I had a conversation with 'D' this morning. Her girlfriend lives in the US. They've had a long-distance relationship for the better part of 3 years. 'D' said this morning that as a couple, they've decided by August this year to make a decision one way or the other. Either her girlfriend immigrates to Canada and they plan to get married. Or, they break up and move on with their lives.
The way 'D' talked about it seemed so easy. I expressed that I didn't understand how moving on seemed like such an easy option. I really value the close connections I have. Being understood and cared for/caring for someone is something, when it is in my life, that I cherish dearly. It seems like such a difficult thing to achieve and sustain with people. How can letting that go be so easy?! How can things possibly boil down to either/or?
I've never had a long-distance relationship, I don't think I could do it. I mean, I guess with my husband working out of town 22 days a month, it's somewhat LD, but every second weekend is quite a bit more frequent than most LD relationships seem to manage, plus we get those entire weekends together, not just one day. And for some reason, since "my home is his home" it also doesn't feel like LD, just that he's out of town a lot. I have a friend at school whose husband lives in Toronto, and they only see each other at Christmas, spring break, and a week in the summer. I couldn't do that, at least not as a primary relationship.
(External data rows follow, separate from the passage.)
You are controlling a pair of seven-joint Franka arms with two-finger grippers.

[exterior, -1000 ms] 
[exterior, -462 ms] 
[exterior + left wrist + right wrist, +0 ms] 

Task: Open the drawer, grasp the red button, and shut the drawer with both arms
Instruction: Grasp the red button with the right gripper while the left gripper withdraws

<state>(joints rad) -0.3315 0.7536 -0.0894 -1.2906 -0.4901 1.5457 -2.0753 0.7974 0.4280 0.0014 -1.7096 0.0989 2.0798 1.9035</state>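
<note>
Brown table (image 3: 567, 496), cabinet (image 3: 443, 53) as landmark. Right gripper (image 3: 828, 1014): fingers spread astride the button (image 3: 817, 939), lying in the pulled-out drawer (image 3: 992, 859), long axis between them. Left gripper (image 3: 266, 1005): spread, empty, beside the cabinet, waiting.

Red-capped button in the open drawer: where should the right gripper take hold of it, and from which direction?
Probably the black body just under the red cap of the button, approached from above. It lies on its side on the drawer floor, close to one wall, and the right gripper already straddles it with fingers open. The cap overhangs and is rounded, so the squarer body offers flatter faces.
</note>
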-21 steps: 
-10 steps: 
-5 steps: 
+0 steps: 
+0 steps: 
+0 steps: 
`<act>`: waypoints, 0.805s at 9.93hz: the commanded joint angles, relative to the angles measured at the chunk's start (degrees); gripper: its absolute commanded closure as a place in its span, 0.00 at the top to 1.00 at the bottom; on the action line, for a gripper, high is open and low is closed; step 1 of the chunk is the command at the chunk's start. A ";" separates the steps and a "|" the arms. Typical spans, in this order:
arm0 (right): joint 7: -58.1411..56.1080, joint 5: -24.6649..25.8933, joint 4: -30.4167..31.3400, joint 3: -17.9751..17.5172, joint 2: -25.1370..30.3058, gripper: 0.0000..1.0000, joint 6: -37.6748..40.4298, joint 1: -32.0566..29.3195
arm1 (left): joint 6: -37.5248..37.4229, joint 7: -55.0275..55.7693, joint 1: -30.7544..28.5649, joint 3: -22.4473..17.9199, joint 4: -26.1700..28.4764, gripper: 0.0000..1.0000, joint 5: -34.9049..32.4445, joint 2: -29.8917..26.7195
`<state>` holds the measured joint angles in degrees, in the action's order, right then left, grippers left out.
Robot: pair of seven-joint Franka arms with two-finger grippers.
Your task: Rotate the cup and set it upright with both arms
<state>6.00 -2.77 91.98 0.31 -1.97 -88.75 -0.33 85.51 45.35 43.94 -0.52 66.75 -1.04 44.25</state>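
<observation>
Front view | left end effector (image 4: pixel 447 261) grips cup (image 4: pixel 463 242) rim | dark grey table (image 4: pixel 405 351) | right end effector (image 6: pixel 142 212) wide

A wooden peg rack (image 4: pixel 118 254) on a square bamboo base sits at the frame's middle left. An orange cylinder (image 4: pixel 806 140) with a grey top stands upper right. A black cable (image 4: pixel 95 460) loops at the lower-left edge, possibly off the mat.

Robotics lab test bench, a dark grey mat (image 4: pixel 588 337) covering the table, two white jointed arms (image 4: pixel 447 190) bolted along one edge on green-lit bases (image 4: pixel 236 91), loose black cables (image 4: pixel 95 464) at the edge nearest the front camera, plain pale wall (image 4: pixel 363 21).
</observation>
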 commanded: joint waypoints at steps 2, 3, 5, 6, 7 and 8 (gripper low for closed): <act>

I also find that I only really build connections with people in person. I can chat with someone for weeks, think we're really hitting it off, and then in one coffee date realize that there's absolutely no chemistry. So when dating online, I usually only "establish the basics" through chat and then push for an inperson meeting as soon as possible. I'm always taken aback when people are like "I'm not ready to meet in person yet, let's get to know each other by email first and see how it goes" whereas I feel it's impossible to get to know each other by email, because everything is edited and lacks body language and vocal expression. Want to know what someone is really like? Take away their Backspace
And don't even get me started on these crazy people who move clear across the country to move in with someone they've only ever chatted with online. Then they're crushed when things don't work out how they expected, whereas I was sitting around waiting to see how long until it blew up...
Sorry, I'm getting completely off-topic here. The point I'm trying to make is that I find it difficult to get "really close" to someone in a LDR and for me, that would make it much easier to "turn it off" than if I saw the person several times per week.